Access to admin menu entries if not member of the sys admin group

[marc-farre]

$entry->isVisible = true;

What steps will reproduce the problem?

I will take the example of the Custom pages module, but the problem is the same for other modules.

A user that is not member of the system admin group, but is member of a group for which the permissions "Can manage custom pages" is set to "Allow":

What is the expected result?

This user should see the "Custom pages" menu entry in the admin menu:

What do you get instead?

The page is accessible: /custom_pages/page (this is normal).
But the menu entry is not show.

Additional info

The cause is somewhere here: https://github.com/humhub/humhub/blob/master/protected/humhub/modules/admin/widgets/AdminMenu.php#L165

public function addEntry(MenuEntry $entry)
    {
        if (!$entry->isVisibilitySet()) {
            $entry->setIsVisible(Yii::$app->user->can(ManageModules::class));
        }

This user cannot manage modules and the entry is not set to visible, as it is not possible to make if visible because of this method:

humhub/protected/humhub/modules/ui/menu/MenuLink.php

Line 191 in 42ff9f8

public static function createByArray($item)

Q	A
HumHub version	1.8.1

[yurabakhtin]

@luke- Fixed in PR #5034.

This bug is related only for cases where menu entries are initialized by deprecated method Menu->addItem([...]) like we still have in the custom_pages and many other modules.

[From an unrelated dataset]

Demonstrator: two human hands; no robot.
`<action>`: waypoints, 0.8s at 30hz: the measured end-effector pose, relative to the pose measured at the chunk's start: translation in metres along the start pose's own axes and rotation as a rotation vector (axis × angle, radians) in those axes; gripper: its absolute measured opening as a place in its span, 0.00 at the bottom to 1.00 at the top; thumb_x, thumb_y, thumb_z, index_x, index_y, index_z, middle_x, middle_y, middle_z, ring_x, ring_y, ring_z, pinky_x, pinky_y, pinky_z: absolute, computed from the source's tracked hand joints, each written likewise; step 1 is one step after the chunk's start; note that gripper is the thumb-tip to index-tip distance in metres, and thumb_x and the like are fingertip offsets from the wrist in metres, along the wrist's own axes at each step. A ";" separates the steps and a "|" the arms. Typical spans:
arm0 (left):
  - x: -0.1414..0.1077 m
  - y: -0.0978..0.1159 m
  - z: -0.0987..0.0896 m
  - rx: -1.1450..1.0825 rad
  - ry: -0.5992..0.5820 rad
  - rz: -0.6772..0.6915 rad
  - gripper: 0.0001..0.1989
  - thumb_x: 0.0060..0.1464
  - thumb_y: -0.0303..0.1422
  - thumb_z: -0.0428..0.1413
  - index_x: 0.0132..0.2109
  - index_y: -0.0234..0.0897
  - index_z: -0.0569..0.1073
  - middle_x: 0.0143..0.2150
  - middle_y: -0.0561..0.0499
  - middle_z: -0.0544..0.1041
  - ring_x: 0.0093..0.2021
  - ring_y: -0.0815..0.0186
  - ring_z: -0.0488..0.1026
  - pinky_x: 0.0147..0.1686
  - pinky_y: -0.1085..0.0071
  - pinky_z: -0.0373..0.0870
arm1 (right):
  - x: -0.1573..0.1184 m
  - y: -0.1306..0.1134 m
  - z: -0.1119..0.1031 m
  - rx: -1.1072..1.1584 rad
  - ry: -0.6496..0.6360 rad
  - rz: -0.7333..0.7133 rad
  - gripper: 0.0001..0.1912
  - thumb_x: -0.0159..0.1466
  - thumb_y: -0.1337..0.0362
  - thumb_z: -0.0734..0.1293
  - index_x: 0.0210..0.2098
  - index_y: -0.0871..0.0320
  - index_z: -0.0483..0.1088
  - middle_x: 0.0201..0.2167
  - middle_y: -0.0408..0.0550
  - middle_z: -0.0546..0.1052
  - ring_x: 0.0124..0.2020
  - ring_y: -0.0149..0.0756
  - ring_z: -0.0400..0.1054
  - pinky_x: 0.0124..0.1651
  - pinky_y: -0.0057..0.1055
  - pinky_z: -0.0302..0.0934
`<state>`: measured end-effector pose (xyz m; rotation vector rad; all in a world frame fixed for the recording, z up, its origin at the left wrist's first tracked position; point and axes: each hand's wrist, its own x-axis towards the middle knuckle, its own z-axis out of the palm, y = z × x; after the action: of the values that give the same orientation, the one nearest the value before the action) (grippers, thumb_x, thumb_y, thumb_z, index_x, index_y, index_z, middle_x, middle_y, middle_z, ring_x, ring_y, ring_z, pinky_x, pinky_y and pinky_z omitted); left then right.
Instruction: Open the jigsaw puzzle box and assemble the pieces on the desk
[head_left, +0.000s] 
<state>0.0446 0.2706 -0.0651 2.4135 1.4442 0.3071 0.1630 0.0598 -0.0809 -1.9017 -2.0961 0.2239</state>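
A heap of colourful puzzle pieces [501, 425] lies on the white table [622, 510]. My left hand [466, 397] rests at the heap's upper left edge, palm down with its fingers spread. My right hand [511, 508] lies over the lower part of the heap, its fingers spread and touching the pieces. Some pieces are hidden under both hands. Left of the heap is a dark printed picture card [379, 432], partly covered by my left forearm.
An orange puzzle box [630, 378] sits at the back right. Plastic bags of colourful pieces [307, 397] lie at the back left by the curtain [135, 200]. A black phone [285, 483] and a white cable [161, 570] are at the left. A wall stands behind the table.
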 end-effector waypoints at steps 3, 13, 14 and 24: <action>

But there is no bug where we use new method Menu->addEntry(new MenuLink([...])) even without current fix.

[marc-farre]

Thanks @yurabakhtin. I confirm this resolves the problem.

[marc-farre]

@yurabakhtin a problem is remaining: if the permission "Can manage custom pages" is set to "Allow" and all others permissions are set to default (e.g. "Manage users" is set to "Deny"), the menu entry "Administration" is shown in the account menu (this is normal), but when you clic on the menu entry, you arrive to /admin and you have a message telling you that you do not have the permission to access to this page.

[yurabakhtin]

@funkycram Yes, the problem is still remaining.

@luke- The url /admin is the controller protected/humhub/modules/admin/controllers/IndexController.php that has access rules with ['permissions' => Yii::$app->getModule('admin')->getPermissions()], so user must has at least one of the permissions:

• ManageModules
• ManageSettings
• SeeAdminInformation
• ManageUsers
• ManageGroups
• ManageSpaces

The custom pages menu link can be displayed when user has permission ManageModules or ManagePages, but we cannot include the ManagePages into the getModule('admin')->getPermissions() because it is permission from external module.

So if we need to fix this issue I think we should remove the permission rule completely from the admin index controller because this controller has only single action where we also check first allowed menu entry, i.e. if user has no access to any admin menu event from external module the /admin will restricted as well.
Do you agree to remove the rule from here https://github.com/humhub/humhub/blob/master/protected/humhub/modules/admin/controllers/IndexController.php#L36?

[marc-farre]

It should have the sames conditions as the canAccess() method of the AdminMenu widget. See

humhub/protected/humhub/modules/admin/widgets/AdminMenu.php

Line 131 in 3f46094

public static function canAccess()

[luke-]

@yurabakhtin Yes, good point. i have already removed the permissions and committed it.
@funkycram Can you test it with the latest master?

[marc-farre]

I confirm it does work fine. Thanks!